### INSTRUCTIONS TO FOLLOW
After locating the line with "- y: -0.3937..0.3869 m" below, output it and each following line exactly, stopping after the line with "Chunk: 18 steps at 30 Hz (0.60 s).". No pictures.

==========

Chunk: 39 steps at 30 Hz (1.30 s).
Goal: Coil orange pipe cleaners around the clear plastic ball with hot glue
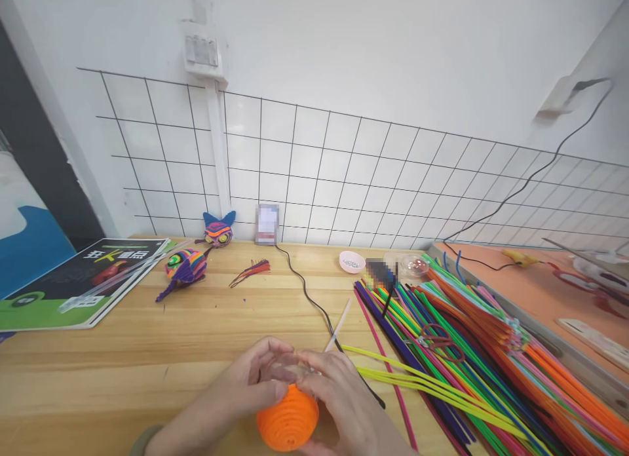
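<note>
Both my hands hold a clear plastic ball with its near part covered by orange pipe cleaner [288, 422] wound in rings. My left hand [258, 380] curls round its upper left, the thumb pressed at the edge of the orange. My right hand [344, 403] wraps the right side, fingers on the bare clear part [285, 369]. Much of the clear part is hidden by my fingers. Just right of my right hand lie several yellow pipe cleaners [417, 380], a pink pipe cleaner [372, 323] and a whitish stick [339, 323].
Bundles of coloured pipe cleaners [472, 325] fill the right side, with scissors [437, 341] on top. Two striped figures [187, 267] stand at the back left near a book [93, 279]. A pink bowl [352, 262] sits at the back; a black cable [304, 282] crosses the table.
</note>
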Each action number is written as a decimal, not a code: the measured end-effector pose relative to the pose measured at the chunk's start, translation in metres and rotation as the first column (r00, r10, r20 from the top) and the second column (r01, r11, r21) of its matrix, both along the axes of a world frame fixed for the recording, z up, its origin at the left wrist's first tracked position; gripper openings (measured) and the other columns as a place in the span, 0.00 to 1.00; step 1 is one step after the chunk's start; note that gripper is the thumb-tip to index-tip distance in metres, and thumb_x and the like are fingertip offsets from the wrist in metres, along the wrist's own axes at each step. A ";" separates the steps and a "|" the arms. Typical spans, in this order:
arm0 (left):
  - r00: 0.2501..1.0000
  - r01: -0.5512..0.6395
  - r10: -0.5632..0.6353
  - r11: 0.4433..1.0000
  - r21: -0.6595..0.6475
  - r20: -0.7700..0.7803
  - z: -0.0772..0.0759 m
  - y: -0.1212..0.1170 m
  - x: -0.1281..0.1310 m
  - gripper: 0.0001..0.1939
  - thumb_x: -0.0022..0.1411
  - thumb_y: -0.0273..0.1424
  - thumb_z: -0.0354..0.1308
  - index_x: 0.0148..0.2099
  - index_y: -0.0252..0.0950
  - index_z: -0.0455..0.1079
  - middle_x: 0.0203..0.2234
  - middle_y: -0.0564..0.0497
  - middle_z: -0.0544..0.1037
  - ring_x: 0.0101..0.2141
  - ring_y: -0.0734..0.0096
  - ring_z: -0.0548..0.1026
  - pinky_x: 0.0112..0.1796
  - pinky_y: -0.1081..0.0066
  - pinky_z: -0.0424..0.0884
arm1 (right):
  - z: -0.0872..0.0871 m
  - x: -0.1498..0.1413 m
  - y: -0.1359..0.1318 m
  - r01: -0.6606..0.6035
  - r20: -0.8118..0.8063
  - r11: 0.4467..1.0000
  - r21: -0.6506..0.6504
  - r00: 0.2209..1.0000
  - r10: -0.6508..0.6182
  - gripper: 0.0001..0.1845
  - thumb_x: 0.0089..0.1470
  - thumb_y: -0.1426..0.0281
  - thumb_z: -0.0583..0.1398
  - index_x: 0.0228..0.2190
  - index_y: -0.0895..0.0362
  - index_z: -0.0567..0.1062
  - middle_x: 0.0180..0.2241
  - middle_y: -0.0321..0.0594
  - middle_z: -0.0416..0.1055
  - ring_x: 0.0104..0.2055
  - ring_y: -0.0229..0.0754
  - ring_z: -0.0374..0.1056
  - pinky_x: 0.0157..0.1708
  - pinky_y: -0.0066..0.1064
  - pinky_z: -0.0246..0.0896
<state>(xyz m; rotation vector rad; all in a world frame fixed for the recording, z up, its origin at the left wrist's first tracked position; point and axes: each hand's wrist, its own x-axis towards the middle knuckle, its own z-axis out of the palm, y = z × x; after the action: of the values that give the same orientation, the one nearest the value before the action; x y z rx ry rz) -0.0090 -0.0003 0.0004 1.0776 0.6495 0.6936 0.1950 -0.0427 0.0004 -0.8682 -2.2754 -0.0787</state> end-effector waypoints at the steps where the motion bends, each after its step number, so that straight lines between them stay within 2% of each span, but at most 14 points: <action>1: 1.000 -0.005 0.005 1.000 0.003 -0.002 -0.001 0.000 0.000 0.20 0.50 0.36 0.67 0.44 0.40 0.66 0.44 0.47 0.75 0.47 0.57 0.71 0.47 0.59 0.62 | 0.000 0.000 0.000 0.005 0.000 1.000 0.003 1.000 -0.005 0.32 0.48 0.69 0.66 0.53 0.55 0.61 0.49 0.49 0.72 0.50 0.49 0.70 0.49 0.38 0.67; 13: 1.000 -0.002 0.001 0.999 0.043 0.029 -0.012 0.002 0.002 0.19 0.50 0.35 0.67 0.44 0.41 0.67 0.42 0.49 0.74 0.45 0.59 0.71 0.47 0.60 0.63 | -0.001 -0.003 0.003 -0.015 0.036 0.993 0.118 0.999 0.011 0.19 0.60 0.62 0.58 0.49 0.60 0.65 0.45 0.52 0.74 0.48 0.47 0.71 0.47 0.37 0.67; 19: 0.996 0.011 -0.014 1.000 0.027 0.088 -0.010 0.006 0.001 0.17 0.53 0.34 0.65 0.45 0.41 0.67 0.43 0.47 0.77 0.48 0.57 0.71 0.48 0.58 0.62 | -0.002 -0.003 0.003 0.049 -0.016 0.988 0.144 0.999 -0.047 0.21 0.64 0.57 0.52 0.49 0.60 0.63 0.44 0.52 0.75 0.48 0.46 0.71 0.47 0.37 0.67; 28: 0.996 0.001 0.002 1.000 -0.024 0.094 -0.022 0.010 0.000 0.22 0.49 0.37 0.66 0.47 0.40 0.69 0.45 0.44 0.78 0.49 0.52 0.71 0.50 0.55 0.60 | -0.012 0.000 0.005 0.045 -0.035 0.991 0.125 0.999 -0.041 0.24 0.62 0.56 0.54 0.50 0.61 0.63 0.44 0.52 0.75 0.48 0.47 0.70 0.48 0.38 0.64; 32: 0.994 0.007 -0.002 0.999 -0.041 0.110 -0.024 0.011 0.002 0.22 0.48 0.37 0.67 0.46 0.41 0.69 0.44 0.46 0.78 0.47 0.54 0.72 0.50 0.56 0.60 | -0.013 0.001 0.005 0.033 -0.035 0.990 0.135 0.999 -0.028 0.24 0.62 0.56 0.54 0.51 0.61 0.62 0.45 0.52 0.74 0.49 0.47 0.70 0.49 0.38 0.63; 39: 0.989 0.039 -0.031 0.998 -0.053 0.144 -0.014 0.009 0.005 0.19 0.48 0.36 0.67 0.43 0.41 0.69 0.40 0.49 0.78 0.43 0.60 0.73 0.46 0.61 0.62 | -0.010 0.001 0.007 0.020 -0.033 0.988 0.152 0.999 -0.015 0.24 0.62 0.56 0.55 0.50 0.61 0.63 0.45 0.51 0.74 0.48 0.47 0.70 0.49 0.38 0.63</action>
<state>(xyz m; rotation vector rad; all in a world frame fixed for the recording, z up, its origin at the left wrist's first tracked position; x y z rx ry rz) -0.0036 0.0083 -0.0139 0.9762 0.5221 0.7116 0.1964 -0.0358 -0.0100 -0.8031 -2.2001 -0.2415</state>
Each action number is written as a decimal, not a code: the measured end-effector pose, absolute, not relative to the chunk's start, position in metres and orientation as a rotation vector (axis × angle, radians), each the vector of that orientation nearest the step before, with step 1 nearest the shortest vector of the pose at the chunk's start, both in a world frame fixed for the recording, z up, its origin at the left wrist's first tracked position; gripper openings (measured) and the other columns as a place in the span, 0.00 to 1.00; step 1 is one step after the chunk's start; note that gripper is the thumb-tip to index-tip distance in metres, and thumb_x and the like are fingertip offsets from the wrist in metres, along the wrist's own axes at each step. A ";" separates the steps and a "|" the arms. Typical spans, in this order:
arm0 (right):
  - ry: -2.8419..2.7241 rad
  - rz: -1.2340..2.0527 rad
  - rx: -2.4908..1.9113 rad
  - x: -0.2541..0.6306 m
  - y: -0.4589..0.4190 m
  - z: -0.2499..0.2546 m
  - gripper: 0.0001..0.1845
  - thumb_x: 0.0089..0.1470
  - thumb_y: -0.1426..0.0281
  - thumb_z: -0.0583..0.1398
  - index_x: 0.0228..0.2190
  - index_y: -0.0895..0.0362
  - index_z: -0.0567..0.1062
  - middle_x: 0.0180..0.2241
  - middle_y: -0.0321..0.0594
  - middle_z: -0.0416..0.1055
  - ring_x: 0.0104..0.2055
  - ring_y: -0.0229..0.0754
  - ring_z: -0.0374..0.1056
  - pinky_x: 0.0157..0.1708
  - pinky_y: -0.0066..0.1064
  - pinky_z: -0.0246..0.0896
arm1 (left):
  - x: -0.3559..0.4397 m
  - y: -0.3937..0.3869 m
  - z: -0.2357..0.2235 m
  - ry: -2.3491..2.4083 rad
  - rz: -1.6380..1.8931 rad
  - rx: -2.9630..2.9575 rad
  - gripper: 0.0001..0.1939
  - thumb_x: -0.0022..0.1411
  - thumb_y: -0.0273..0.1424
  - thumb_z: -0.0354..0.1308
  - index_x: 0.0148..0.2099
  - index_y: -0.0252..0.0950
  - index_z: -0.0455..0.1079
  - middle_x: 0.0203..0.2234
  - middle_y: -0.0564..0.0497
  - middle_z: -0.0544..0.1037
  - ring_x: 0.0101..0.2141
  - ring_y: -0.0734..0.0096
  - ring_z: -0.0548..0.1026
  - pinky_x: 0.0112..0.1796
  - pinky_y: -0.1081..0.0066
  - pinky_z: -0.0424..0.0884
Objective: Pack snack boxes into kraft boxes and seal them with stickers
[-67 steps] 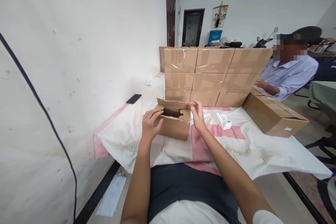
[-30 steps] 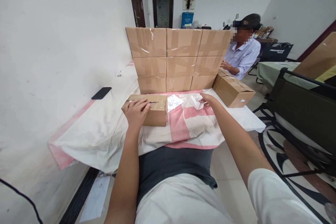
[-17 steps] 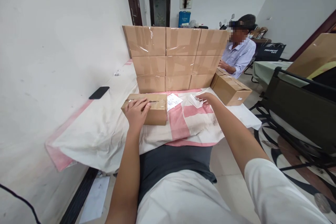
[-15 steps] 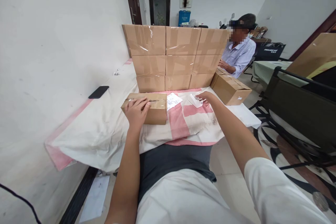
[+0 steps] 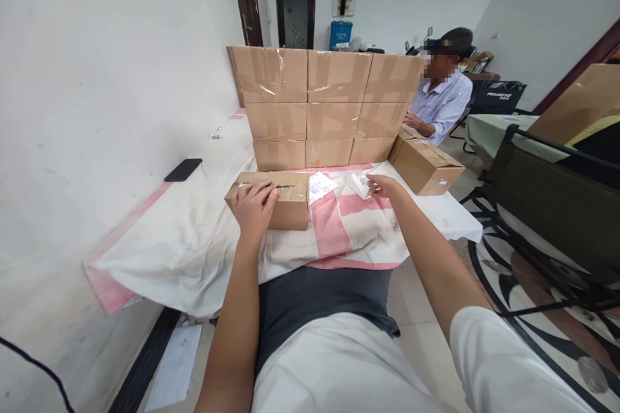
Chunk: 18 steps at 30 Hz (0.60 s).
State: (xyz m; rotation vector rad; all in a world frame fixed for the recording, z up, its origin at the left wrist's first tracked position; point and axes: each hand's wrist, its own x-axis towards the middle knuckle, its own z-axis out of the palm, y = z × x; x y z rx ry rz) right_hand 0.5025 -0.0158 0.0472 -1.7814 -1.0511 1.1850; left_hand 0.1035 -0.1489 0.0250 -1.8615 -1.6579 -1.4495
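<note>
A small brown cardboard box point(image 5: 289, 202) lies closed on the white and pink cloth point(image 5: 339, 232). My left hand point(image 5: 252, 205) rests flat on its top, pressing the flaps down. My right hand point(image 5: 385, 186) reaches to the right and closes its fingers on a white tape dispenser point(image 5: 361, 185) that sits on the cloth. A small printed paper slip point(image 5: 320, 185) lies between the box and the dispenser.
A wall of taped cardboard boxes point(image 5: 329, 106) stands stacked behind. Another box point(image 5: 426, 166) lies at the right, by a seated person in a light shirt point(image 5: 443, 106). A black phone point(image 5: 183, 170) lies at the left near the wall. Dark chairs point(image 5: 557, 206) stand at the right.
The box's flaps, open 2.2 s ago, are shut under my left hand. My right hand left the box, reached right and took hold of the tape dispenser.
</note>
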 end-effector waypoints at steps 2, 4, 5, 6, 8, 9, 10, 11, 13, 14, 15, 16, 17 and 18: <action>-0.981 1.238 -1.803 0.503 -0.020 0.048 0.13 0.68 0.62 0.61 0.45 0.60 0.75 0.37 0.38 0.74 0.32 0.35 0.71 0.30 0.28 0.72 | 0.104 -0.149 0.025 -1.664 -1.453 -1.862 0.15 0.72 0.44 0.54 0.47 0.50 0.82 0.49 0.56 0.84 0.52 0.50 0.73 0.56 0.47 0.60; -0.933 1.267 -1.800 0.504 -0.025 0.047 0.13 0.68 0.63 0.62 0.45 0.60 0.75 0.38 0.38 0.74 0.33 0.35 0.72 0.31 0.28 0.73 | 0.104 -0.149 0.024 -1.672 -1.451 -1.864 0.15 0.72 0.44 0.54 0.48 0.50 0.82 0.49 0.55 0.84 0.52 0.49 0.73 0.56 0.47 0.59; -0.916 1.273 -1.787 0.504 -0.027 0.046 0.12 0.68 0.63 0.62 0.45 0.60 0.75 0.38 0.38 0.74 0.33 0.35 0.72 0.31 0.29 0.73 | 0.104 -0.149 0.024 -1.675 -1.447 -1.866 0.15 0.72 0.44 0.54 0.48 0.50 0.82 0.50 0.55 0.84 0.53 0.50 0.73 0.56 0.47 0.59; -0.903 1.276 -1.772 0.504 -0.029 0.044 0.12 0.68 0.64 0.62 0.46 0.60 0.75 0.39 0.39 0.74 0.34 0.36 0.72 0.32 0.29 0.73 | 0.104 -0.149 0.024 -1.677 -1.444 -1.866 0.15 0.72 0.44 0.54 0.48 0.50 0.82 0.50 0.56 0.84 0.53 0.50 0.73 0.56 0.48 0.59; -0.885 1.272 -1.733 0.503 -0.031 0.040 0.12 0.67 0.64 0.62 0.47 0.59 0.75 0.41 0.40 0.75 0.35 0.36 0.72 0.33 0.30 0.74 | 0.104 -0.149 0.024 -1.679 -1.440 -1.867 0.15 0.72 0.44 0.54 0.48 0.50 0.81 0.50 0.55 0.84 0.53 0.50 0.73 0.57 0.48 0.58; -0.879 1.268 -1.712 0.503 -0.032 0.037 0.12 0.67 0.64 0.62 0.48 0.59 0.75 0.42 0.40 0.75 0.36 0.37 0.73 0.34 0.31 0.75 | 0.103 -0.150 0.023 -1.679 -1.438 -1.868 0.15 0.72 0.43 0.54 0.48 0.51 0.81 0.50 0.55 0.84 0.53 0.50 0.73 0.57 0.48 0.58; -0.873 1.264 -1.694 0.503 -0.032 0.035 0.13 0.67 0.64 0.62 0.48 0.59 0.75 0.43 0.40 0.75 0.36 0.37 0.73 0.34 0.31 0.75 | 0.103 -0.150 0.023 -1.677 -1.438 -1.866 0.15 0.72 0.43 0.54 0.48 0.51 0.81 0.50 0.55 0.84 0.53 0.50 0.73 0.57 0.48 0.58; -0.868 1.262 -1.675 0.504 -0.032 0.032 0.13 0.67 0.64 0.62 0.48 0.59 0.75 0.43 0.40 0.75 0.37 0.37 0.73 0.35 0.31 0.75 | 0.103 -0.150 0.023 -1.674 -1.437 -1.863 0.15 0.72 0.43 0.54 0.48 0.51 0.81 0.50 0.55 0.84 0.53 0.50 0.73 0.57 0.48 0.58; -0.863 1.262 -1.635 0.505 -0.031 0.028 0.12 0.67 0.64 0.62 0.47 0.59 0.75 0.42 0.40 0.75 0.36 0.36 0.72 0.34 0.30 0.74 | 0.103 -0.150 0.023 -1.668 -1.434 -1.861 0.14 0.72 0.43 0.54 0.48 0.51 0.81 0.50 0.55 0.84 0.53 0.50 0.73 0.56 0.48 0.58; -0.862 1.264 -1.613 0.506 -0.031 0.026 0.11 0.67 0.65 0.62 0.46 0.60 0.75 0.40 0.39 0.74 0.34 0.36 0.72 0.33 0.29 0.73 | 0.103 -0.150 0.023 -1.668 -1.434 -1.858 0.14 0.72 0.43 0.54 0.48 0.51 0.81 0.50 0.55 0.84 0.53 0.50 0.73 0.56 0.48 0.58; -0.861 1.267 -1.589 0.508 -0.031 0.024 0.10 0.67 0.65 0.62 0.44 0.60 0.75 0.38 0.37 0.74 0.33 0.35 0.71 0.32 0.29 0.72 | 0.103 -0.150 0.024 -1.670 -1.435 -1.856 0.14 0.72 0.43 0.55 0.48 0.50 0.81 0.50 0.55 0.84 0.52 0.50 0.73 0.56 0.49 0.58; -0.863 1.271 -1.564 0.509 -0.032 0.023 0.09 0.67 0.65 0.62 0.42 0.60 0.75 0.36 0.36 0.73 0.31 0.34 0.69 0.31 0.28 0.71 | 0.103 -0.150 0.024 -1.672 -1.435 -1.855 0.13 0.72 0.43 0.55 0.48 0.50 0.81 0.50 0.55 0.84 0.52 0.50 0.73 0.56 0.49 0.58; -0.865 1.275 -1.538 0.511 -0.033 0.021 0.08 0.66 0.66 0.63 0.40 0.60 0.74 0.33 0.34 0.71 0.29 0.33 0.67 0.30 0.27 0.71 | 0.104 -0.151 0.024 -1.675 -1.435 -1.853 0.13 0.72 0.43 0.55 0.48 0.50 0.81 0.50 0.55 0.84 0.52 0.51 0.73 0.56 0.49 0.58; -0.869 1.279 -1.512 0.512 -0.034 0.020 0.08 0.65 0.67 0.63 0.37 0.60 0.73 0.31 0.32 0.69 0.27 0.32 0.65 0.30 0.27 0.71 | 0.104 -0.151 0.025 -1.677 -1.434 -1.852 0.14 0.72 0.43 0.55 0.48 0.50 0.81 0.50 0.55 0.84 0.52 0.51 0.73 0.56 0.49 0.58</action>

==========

### SOLUTION TO THIS TASK
  - y: -0.3937..0.3869 m
  - z: -0.2357..0.2235 m
  - ry: -2.3491..2.4083 rad
  - rz: -1.6380..1.8931 rad
  - rx: -2.9630..2.9575 rad
  - gripper: 0.0001..0.1939
  - thumb_x: -0.0022..0.1411
  - thumb_y: -0.0273..0.1424
  - thumb_z: -0.0354..0.1308
  - index_x: 0.0148..0.2099
  - index_y: -0.0252..0.0950
  - index_z: -0.0455..0.1079
  - middle_x: 0.0203..0.2234
  - middle_y: -0.0564..0.0497
  - middle_z: -0.0544..0.1037
  - ring_x: 0.0101..0.2141
  - ring_y: -0.0734..0.0096
  - ring_z: -0.0548..0.1026
  - pinky_x: 0.0112..0.1796
  - pinky_y: -0.1081..0.0066
  - pinky_z: -0.0424..0.0884
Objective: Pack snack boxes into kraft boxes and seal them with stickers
[-67 steps] 
[-30 steps] 
[-17 steps] 
[-15 steps] 
[+0 steps] 
Chunk: 18 steps at 30 Hz (0.60 s).

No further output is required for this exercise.